## Activity
When you reach a picture, pass over it; otherwise repeat the listing word for word.

## Provided material
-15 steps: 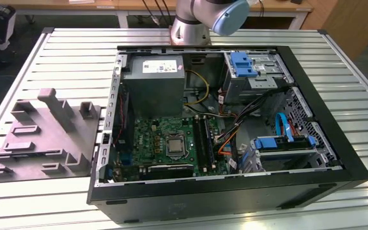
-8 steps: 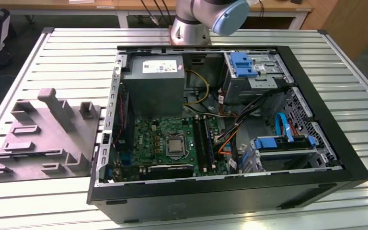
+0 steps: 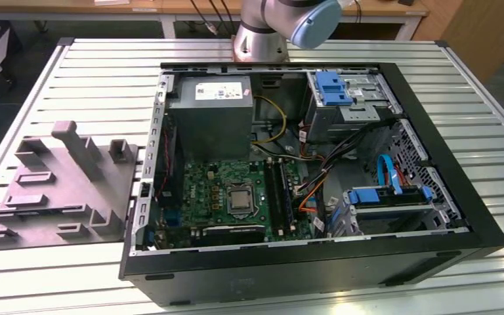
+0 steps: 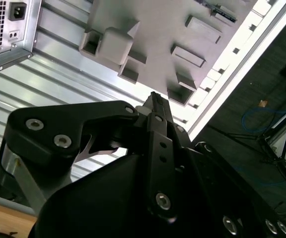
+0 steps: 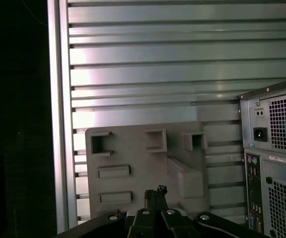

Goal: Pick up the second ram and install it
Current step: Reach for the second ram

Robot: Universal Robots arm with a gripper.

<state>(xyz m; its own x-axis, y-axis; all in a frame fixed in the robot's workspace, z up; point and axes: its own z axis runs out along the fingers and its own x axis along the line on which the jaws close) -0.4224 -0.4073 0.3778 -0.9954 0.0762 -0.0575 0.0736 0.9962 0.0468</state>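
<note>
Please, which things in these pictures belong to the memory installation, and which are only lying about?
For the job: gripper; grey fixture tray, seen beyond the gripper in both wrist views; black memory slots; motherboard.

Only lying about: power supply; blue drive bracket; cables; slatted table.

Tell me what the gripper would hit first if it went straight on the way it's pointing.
Probably the grey moulded fixture on the slatted table; the gripper points at it, though depth is unclear.
</note>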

## Answer for the task
-15 steps: 
-8 steps: 
+0 steps: 
+0 steps: 
+0 steps: 

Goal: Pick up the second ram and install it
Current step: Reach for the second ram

Robot: Universal Robots arm with a gripper.

<state>(xyz m; its own x-axis, y-axis; all in a frame fixed in the robot's workspace, z up; point and axes: its own z axis runs out along the fingers and its own x axis along the line on which the jaws close) -0.4224 -0.4073 0.3778 -0.9954 0.0762 -0.0575 0.0736 0.9962 0.0468</state>
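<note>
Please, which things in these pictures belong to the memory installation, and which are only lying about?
For the job: gripper; grey fixture tray, seen beyond the gripper in both wrist views; black memory slots; motherboard.

Only lying about: power supply; blue drive bracket; cables; slatted table.

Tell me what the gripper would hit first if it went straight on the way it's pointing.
Probably the grey moulded fixture on the slatted table; the gripper points at it, though depth is unclear.
</note>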

No further output is required, since the answer is complete.